▼

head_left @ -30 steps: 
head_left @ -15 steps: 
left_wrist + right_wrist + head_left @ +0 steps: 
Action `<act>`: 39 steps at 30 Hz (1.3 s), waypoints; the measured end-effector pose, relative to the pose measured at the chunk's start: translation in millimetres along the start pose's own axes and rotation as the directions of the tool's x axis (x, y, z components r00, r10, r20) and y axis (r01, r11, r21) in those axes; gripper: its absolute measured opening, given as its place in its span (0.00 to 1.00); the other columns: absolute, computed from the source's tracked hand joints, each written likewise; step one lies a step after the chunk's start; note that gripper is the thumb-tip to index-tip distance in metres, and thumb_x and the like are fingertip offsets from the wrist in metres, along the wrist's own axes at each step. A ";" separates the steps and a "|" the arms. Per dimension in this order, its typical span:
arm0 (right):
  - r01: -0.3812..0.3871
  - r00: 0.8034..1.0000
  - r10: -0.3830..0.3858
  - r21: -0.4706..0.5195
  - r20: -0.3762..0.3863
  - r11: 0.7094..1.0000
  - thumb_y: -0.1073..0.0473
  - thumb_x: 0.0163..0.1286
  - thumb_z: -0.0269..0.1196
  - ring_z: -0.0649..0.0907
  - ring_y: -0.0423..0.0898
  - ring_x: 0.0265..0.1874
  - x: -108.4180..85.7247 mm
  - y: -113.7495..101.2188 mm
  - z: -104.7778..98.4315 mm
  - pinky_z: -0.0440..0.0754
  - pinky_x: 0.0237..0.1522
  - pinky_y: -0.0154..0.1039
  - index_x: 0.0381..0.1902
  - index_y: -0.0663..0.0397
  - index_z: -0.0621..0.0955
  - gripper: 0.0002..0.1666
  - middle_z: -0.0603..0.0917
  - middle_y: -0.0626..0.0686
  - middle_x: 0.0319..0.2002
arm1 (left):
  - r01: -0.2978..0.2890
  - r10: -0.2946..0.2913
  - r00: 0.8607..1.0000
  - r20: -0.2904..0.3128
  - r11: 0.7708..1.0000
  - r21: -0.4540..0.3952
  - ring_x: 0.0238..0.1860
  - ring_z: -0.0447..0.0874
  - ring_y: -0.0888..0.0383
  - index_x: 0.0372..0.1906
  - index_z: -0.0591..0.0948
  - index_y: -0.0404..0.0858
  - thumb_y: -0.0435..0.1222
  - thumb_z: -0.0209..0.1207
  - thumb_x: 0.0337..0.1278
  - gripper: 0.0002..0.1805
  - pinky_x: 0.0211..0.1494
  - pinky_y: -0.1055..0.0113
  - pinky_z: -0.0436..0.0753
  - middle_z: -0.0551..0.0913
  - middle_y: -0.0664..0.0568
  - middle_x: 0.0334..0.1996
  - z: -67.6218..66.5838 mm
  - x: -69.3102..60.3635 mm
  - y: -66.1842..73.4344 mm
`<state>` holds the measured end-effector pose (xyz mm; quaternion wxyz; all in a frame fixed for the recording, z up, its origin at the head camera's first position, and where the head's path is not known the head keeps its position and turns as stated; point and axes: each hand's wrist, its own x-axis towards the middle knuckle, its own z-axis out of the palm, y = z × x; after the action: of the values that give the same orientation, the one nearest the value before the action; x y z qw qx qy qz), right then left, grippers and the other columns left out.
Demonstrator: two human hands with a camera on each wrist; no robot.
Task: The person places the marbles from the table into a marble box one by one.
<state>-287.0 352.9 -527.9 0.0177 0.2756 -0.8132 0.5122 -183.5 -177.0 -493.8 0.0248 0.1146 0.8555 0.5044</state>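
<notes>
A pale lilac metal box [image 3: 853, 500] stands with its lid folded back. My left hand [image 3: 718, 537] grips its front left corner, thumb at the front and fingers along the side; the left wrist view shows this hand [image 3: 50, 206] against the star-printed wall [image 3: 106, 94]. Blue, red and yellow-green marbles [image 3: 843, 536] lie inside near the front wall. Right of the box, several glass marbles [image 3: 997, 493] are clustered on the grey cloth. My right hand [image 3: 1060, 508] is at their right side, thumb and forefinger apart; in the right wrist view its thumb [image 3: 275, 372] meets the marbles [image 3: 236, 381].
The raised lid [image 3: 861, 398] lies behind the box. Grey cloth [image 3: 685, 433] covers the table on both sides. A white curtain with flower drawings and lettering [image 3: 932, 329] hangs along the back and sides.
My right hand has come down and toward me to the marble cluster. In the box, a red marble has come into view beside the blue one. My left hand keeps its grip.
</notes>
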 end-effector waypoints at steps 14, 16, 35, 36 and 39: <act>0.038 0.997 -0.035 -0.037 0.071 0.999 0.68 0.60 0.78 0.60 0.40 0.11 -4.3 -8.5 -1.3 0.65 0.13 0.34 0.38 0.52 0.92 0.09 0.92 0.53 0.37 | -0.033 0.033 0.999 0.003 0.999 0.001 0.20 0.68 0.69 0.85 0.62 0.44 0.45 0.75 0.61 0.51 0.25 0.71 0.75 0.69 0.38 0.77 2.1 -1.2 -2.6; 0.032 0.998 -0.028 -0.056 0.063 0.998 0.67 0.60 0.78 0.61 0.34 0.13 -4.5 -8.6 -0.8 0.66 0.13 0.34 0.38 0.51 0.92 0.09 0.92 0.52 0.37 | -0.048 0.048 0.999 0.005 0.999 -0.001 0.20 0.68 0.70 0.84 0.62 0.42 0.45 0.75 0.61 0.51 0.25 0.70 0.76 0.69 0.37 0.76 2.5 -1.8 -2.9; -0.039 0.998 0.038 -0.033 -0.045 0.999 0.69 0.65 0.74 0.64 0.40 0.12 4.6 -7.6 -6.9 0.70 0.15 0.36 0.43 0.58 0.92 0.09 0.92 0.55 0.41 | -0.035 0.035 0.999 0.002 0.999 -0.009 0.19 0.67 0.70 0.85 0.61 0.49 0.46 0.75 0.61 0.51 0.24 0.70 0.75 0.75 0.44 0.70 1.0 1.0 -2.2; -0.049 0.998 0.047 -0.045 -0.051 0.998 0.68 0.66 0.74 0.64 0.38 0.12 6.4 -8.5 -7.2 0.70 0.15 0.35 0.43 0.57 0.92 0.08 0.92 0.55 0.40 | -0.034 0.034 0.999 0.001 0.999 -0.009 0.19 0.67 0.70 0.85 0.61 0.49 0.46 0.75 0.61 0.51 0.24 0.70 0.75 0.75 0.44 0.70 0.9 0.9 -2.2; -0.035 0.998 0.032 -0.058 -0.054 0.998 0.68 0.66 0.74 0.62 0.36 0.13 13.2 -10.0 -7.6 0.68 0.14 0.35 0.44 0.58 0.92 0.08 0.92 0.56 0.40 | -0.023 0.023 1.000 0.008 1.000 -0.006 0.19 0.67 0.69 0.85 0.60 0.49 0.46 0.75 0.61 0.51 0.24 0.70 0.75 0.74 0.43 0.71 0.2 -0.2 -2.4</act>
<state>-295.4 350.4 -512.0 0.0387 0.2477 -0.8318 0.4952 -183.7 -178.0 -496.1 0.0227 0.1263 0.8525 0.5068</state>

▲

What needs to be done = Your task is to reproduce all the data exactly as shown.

Answer to the exercise =
head_left @ -30 steps: 
head_left @ -15 steps: 
left_wrist + right_wrist + head_left @ +0 steps: 
Action `<act>`: 39 steps at 30 Hz (1.3 s), waypoints; the measured end-effector pose, relative to the pose measured at the chunk's start: translation in millimetres along the start pose's own axes and rotation as the directions of the tool's x axis (x, y, z components r00, r10, r20) and y axis (r01, r11, r21) in those axes; gripper: its absolute measured opening, given as its place in its span (0.00 to 1.00); the other columns: absolute, computed from the source's tracked hand joints, each written likewise; step one lies a step after the chunk's start; note that gripper is the thumb-tip to index-tip distance in metres, and thumb_x and the like are fingertip offsets from the wrist in metres, along the wrist's own axes at each step. A ";" separates the steps and a "|" the arms. Per dimension in this order, its typical span:
arm0 (right):
  - r01: -0.3812..0.3871
  - r00: 0.8034..1.0000
  - r10: -0.3830..0.3858
  - r21: -0.4706..0.5195
  - r20: -0.3762..0.3863
  - r11: 0.7094..1.0000
  - thumb_y: -0.1073..0.0473
  - thumb_x: 0.0163..0.1286
  - thumb_z: -0.0269..0.1196
  - ring_z: -0.0649..0.0907
  - ring_y: -0.0423..0.0898
  - ring_x: 0.0265..0.1874
  - x: -108.4180..85.7247 mm
  - y: -113.7495..101.2188 mm
  - z: -104.7778..98.4315 mm
  - pinky_z: -0.0440..0.0754
  - pinky_x: 0.0237..0.1522
  - pinky_y: -0.0154..0.1039
  - index_x: 0.0381..0.1902
  - index_y: -0.0663..0.0397
  - index_z: -0.0621..0.0955
  - gripper: 0.0002..0.1666
  - middle_z: -0.0603..0.0917
  - middle_y: -0.0626..0.0686
  - middle_x: 0.0319..0.2002
arm1 (left):
  - r01: -0.2978..0.2890
  - r10: -0.2946..0.2913
  - r00: 0.8607..1.0000
  - r20: -0.2904..0.3128
  - r11: 0.7708..1.0000
  - r21: -0.4540..0.3952
  - ring_x: 0.0238..0.1860
  - ring_z: -0.0447..0.0874
  - ring_y: -0.0888..0.0383
  - index_x: 0.0372..0.1906
  - index_z: -0.0591..0.0948
  - index_y: -0.0404..0.0858
  - thumb_y: -0.0435..0.1222
  - thumb_z: -0.0209..0.1207
  - thumb_x: 0.0337..0.1278
  - gripper: 0.0002..0.1805
  - pinky_x: 0.0211..0.1494
  - pinky_y: -0.1055..0.0113
  - pinky_z: -0.0436..0.0753
  - middle_z: -0.0551..0.0913
  - middle_y: -0.0664..0.0568
  - middle_x: 0.0334..0.1996
  - z: -67.6218..66.5838 mm
  - x: -69.3102..60.3635 mm
  - y: -66.1842..73.4344 mm
`<state>` holds the measured end-effector pose (xyz mm; quaternion wxyz; all in a frame fixed for the recording, z up, its origin at the head camera's first position, and where the head's path is not known the head keeps its position and turns as stated; point and axes: each hand's wrist, its own x-axis towards the middle knuckle, its own z-axis out of the palm, y = z × x; after the action: of the values that give the same orientation, the one nearest the value before the action; x y z qw qx qy qz), right then left, grippers and the other columns left out.
Demonstrator: two human hands with a camera on each wrist; no robot.
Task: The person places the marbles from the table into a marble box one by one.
<state>-287.0 352.9 -527.9 0.0177 0.2756 -0.8132 0.5122 -183.5 -177.0 -493.8 0.0248 0.1146 0.8555 0.5044</state>
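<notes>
A pale lilac metal box [image 3: 853, 500] stands with its lid folded back. My left hand [image 3: 718, 537] grips its front left corner, thumb at the front and fingers along the side; the left wrist view shows this hand [image 3: 50, 206] against the star-printed wall [image 3: 106, 94]. Blue, red and yellow-green marbles [image 3: 843, 536] lie inside near the front wall. Right of the box, several glass marbles [image 3: 997, 493] are clustered on the grey cloth. My right hand [image 3: 1060, 508] is at their right side, thumb and forefinger apart; in the right wrist view its thumb [image 3: 275, 372] meets the marbles [image 3: 236, 381].
The raised lid [image 3: 861, 398] lies behind the box. Grey cloth [image 3: 685, 433] covers the table on both sides. A white curtain with flower drawings and lettering [image 3: 932, 329] hangs along the back and sides.
My right hand has come down and toward me to the marble cluster. In the box, a red marble has come into view beside the blue one. My left hand keeps its grip.
</notes>
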 end-effector waypoints at steps 14, 16, 35, 36 and 39: <act>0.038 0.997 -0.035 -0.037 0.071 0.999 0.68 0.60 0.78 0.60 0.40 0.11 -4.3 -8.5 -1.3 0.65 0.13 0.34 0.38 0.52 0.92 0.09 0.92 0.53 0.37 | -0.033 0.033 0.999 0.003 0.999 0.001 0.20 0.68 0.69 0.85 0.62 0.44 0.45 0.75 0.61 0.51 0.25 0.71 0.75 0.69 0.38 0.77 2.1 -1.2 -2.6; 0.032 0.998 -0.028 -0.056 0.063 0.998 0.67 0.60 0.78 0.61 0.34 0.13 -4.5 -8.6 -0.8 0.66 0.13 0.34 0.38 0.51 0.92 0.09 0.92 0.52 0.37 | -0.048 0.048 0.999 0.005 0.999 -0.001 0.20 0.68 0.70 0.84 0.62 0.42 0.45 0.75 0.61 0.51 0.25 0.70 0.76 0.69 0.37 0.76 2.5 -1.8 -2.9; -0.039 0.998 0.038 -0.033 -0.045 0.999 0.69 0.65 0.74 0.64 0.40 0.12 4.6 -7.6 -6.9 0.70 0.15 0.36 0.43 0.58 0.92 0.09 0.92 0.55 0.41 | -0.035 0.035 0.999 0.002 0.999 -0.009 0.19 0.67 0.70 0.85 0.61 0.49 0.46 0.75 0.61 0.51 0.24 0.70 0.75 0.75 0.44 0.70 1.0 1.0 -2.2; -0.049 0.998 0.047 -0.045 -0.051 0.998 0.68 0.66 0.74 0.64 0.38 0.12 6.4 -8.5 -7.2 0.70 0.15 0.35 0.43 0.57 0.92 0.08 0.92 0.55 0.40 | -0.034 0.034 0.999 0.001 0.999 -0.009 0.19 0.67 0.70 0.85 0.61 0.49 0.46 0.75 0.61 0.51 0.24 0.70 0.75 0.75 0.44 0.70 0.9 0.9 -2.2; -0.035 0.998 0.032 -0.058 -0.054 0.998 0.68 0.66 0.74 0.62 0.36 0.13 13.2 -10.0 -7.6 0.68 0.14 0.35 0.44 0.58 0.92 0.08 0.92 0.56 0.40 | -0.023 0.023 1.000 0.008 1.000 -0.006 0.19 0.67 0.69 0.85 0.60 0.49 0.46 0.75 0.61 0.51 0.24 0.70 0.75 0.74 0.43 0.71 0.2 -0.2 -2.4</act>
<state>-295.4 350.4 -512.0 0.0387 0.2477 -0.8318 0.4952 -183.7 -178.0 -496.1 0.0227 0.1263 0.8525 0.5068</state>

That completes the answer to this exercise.